Project Proposal: Credentialization and Its Discontents
Fred recently blogged about how there is such a large surplus of educational content that he would like to consume and yet he is unable to follow through on most of these pursuits. I would count myself in Fred's camp with regard to my desire to learn and my inability to finish course material. All of this fits into a narrative Fred and I have been discussing through our posts, namely credentialization. People don't really want to learn, or are at least not sufficiently motivated by learning alone. People want credentials; they want a diploma, a major, or a certificate that said I achieved XYZ and am thus fully equipped to take on task ABC.
Given the amount of free online course content though, there is not a corresponding set of exams and assessments that allow online students to earn credentials for the content they learn. For these mobile learners, as long as the test they've taken is a credible measure, their credential has weight. There already exists the infrastructure for this to happen because of structured distance learning programs (think ProctorU).
Testing is a large market but tends to be monopolistic or oligopolistic in nature. Yet there really isn't a market for students who learn online out of internal motivation. If there existed a credential hub online where you could go to achieve credit in a particular subject or course, it would not only increase the value of learning and the incentive to take advantage of free educational content, but it would be the first big step to breaking down the emphasis on signals and credentials in education. To give this idea its best chance, the assessments should be focused on higher education courses, since there exist no standardized assessments in this realm and plenty of educational content.

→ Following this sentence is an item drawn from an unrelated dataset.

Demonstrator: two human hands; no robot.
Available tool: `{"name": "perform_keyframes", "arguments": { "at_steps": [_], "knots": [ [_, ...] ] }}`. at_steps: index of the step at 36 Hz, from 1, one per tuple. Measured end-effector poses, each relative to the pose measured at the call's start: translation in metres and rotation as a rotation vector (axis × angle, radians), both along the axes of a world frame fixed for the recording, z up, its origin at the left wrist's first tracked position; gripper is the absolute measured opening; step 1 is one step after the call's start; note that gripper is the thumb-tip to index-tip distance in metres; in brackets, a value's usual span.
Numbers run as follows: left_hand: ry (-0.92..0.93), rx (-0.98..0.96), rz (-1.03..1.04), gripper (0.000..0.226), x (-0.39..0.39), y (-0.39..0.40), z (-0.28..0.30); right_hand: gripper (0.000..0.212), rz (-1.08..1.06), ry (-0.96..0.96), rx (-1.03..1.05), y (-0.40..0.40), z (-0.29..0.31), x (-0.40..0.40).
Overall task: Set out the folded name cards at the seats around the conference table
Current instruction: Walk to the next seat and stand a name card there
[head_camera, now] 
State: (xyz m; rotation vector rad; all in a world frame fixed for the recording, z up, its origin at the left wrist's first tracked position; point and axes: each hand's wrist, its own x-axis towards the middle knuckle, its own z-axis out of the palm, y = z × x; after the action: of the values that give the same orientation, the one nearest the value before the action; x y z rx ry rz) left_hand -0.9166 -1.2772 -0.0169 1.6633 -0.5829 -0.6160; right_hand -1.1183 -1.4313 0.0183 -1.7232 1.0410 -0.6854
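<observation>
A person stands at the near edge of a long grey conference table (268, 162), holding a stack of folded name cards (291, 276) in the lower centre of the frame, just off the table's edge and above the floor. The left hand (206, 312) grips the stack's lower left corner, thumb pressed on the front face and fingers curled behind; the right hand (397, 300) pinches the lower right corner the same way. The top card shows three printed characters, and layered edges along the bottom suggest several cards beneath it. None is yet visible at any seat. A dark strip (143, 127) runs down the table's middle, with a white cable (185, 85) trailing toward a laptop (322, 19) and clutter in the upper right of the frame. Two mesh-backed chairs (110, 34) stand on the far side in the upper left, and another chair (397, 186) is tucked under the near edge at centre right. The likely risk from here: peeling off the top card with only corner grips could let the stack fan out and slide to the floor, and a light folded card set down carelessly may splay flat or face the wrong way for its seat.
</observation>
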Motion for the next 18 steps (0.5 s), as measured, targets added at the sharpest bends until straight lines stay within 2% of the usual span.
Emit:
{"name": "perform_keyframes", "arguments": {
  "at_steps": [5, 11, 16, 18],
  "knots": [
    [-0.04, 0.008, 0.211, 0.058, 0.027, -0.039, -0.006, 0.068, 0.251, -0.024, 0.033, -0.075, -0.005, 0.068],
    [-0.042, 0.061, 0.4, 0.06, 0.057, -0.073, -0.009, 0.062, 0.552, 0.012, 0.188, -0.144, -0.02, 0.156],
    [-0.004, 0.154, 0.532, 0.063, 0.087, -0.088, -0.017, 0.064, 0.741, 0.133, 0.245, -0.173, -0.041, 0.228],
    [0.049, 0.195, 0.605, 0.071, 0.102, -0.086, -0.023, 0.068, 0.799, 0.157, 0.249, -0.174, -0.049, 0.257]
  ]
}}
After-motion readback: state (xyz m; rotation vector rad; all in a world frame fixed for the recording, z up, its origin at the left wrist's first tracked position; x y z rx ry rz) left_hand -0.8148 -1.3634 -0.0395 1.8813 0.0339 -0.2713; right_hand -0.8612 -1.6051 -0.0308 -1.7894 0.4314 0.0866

Now the question arises, why should anyone even want to take an online test to gain an online credential? What weight does it really carry on the labor market? Don't we need a reputation first? This is a difficult question but I'm not sure a reputation has to come first. Reputation is built as more users find the assessment sand credentials useful and a reliable indicator of ability. We could certainly run studies to further the value of a credential/assessment-hub to that extent. There is also the issue of grade inflation in many higher learning institutions which can be succumbed by standardized assessment (everyone has more confidence in someone who received a B and a 5 in AP Chemistry than in someone who received an A and a 3).
There are a lot of details I iron out in my project proposal, but the basic gist is that there is the potential to build the equivalent of a low-cost College Board for online education and higher education simultaneously.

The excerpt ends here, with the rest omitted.